Doolittle, 32, hadn’t pitched since Saturday night in the nation’s capital, when he tossed a scoreless ninth against the Chicago Cubs, earning his eighth save in nine opportunities in 2019.
Max Scherzer tossed six scoreless against the Mets, and Joe Ross and Matt Grace combined for a scoreless seventh, but things went all pear-shaped in the bottom of the eighth.
Kyle Barraclough started the inning, but gave up a one-out double and two-out walk before Martinez went to Doolittle, who hit Carlos Gómez with the first pitch he threw, then gave up a base-clearing double on an 0-1 fastball to Juan Lagares that the Mets’ outfielder lined into the left-center gap to put the home team up 3-1 in what ended up a 6-1 win.
Doolittle faced two more batters after the double by Lagares, issuing an intentional walk to Wilson Ramos, and giving up a three-run home run on a 2-2 fastball to Rajai Davis.
The four runs Doolittle was charged with were the most he’s surrendered since September of 2014.
“It was shocking.
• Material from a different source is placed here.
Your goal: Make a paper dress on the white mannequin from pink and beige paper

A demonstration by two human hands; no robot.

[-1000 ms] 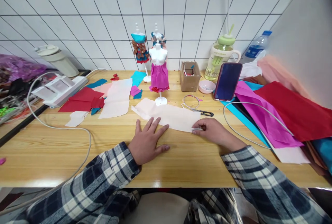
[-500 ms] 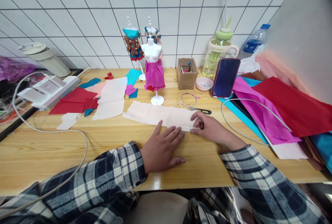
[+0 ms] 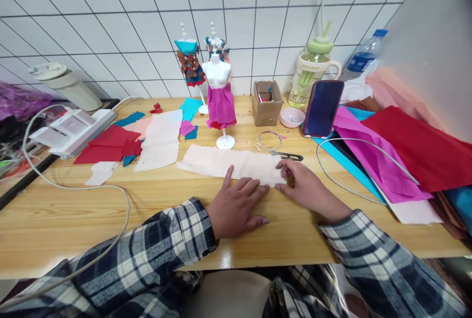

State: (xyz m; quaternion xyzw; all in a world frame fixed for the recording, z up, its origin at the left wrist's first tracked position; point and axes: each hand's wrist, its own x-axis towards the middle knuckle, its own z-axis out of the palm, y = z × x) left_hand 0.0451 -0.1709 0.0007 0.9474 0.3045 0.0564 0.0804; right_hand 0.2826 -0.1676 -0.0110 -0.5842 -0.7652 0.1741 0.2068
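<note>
A pale pink strip of fabric lies lengthwise on the wooden table in front of me. My left hand rests flat with fingers spread, its fingertips pressing the strip's near edge. At the strip's right end, my right hand is curled, thumb and fingers pinching the corner of the cloth. Just beyond that hand lie black thread snips and a loop of thin wire or cord. Behind the strip stands a small white mannequin wearing a magenta skirt.
Fabric scraps, including a pale piece and red pieces, lie left. A cardboard box, pink dish, phone and drink bottle stand behind. Coloured fabrics pile up right; a white cable crosses my left sleeve.
Both hands keep their places at the strip, with only slight finger shifts; the left hand's fingers have edged a little along the near edge. The view has shifted slightly.
</note>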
Good word for it,” Martinez told reporters who asked if he was shocked by the outcome in the Nationals’ third straight loss to the Mets and fourth straight loss overall.
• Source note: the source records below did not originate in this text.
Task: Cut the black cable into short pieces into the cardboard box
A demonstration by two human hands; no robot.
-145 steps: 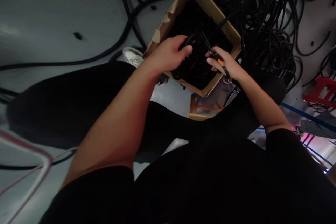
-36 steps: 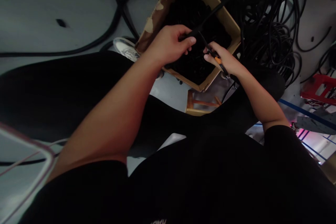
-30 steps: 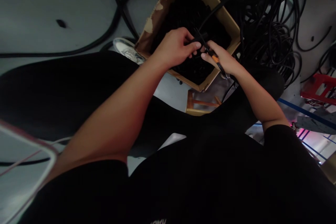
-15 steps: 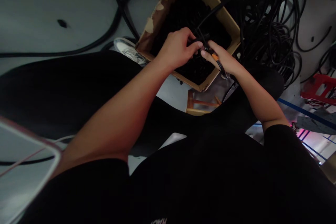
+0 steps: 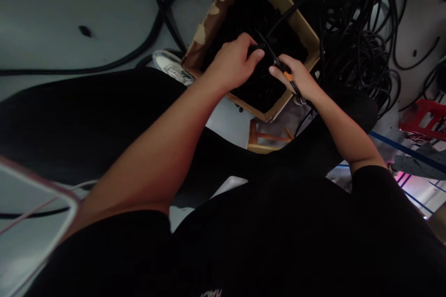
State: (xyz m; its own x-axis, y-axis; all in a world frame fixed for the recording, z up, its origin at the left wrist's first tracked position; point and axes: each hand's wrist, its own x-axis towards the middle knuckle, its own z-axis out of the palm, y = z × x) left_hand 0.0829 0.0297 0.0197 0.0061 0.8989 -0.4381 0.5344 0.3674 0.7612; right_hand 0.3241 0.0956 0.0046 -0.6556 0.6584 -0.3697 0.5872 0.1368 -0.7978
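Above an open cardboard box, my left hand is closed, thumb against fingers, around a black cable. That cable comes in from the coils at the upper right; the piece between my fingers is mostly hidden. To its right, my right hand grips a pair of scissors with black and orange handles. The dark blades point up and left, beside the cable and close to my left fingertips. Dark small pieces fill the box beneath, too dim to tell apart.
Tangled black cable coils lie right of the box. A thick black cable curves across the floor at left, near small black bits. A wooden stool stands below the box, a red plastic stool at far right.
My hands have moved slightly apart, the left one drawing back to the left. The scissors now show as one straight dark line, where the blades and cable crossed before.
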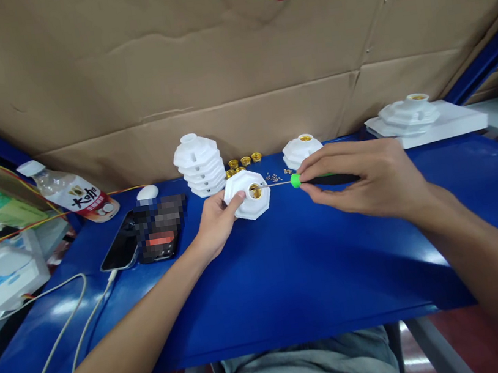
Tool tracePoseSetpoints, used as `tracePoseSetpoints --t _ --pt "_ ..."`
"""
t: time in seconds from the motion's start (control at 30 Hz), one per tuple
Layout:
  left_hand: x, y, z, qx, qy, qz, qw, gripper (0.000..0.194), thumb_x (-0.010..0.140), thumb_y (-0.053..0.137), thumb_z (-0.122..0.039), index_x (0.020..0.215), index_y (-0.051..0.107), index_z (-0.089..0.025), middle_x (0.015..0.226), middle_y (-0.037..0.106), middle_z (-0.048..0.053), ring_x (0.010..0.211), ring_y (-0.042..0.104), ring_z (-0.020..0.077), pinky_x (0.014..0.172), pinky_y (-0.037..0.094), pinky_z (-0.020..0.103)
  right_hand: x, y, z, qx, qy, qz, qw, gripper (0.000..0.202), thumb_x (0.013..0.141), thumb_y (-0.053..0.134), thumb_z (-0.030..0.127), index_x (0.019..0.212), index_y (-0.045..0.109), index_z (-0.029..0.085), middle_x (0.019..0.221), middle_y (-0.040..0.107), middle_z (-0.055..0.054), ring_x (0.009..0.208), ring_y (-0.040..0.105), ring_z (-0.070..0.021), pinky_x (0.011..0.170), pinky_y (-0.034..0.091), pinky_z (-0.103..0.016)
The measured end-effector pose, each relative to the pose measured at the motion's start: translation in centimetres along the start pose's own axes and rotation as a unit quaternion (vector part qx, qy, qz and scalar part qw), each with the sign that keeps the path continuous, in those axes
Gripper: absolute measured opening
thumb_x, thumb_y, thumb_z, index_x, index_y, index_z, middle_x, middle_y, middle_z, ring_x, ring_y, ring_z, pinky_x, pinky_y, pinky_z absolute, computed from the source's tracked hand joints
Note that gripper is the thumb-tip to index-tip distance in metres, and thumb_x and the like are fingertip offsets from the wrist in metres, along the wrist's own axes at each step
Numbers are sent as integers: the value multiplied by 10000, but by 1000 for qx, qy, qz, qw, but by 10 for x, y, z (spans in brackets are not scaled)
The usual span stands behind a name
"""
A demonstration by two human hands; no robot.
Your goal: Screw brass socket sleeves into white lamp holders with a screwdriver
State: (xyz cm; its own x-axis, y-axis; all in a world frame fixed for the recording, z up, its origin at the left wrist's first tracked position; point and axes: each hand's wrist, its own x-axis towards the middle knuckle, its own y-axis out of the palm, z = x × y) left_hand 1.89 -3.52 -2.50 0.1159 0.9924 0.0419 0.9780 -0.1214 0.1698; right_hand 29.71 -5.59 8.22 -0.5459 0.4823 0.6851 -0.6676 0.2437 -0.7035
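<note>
My left hand grips a white octagonal lamp holder by its left side, thumb on its face. The holder is tilted so that its round opening with a brass-coloured threaded sleeve faces right and toward me. In my right hand is a screwdriver with a green and black handle, held level with fingers and thumb round the green collar. Its thin shaft points left and its tip is inside the opening; what the tip touches is hidden.
Behind stand a stack of white lamp holders, loose brass sleeves, tiny screws and more holders. At right, holders sit on a white box. Phones, a bottle and a white cable lie left.
</note>
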Motion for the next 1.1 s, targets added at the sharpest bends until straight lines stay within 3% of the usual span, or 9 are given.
tracePoseSetpoints --t 0.27,0.6,0.93,1.1 --pt "0 1 1 -8 -5 10 1000 446 914 829 -443 1236 781 -138 1159 803 157 1042 751 296 939 595 450 0 2 -1 -18 -47 -16 999 163 901 738 131 979 761 272 1016 827 -2 907 811 -198 874 654 -302" --pt "0 3 -1 -16 -13 3 1000 423 911 832 -428 1209 787 -132 1099 807 147 1001 750 288 933 590 455 1 0 2 -29 -70 6 997 181 910 720 130 988 766 287 1038 841 5 939 813 -211 897 656 -332" --pt "-1 4 -2 -22 -15 2 1000 407 916 826 -414 1207 795 -131 1083 810 153 994 759 297 918 599 462 1 0 3 -47 -71 6 996 178 908 721 127 986 755 283 1034 839 1 935 814 -213 894 661 -336" --pt "-1 5 -5 -43 -33 -2 999 408 900 838 -384 1209 785 -122 1139 810 157 1048 762 307 971 588 474 0 -3 3 -30 -37 -4 999 204 894 738 153 1008 761 320 1020 837 32 908 819 -216 852 679 -340"
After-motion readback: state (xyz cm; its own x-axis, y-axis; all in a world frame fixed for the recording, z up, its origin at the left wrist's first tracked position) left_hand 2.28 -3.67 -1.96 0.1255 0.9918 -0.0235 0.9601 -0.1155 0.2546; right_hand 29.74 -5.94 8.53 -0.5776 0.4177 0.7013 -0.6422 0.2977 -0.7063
“[Doolittle is] the best and the best we have, and he comes through in those moments. He didn’t tonight. That’s all I can say.
“We scored early, had one run, facing a guy like [Jacob] deGrom. Scherzer was amazing, exceeded the pitch count we thought he was going to have and gave us a chance to win and we just couldn’t close the deal.”
“I’m disgusted with myself,” Doolittle told reporters, as quoted by MASN’s Mark Zuckerman.
“I let the team down. And it hurts.”
“It kind of happened so quick. I’m still kind of processing it, to be honest with you,” he added. “A couple of those guys have given me some trouble this year. I tried to make some adjustments. ... I don’t know, it’s tough. And it’s a tough spot to come in. And the context of how our season’s going, it hurts you even more.”
With the bullpen struggling like it has this season, Doolittle has been called upon often and in situations he hasn’t necessarily been used in during his time with the Nationals, so did it all just catch up to him tonight?
“We had a conversation with him,” Martinez explained, “... he said he was good to go, he hasn’t pitched in a few days. Two outs, he knew he was going to get four outs, and it just didn’t happen tonight. But you know what, I’ve got all the faith in the world in him, like I said, he’s one of the best.
“We were out on the mound, I looked at him and I said, ‘Keep your head up. You’re going to be back out here tomorrow, so keep your head up.”
Scherzer’s take on another strong outing which ended in a loss for the Nationals, and the rough night for Doolittle on the mound?
“Everybody in this league gets punched in the face,” Scherzer said.
“It’s the reality of Major League Baseball, and the reality of the profession that we do. It’s not about one individual moment and one guy succeeding or failing, it’s about how you respond to it and just come out and continue to do your job. He’s been great for us this whole year and we have the utmost confidence in him that he can go out there and compete and shut down the door whenever we ask him to, and he’s done it so much this year. The fact that things didn’t go his way tonight, it doesn’t change my confidence in him or probably the team’s confidence in what he’s able to do on the mound.”
“[deGrom] was good. We had very minimal opportunities today,” Martinez added, after the Nationals scored one run on three hits overall on the night, “but like I said, Scherzer was just as good, and he gave us a chance to win. A couple guys came in [out] of the bullpen and we matched them up and they did well. We had an opportunity to hold them today and we just didn’t do it today.”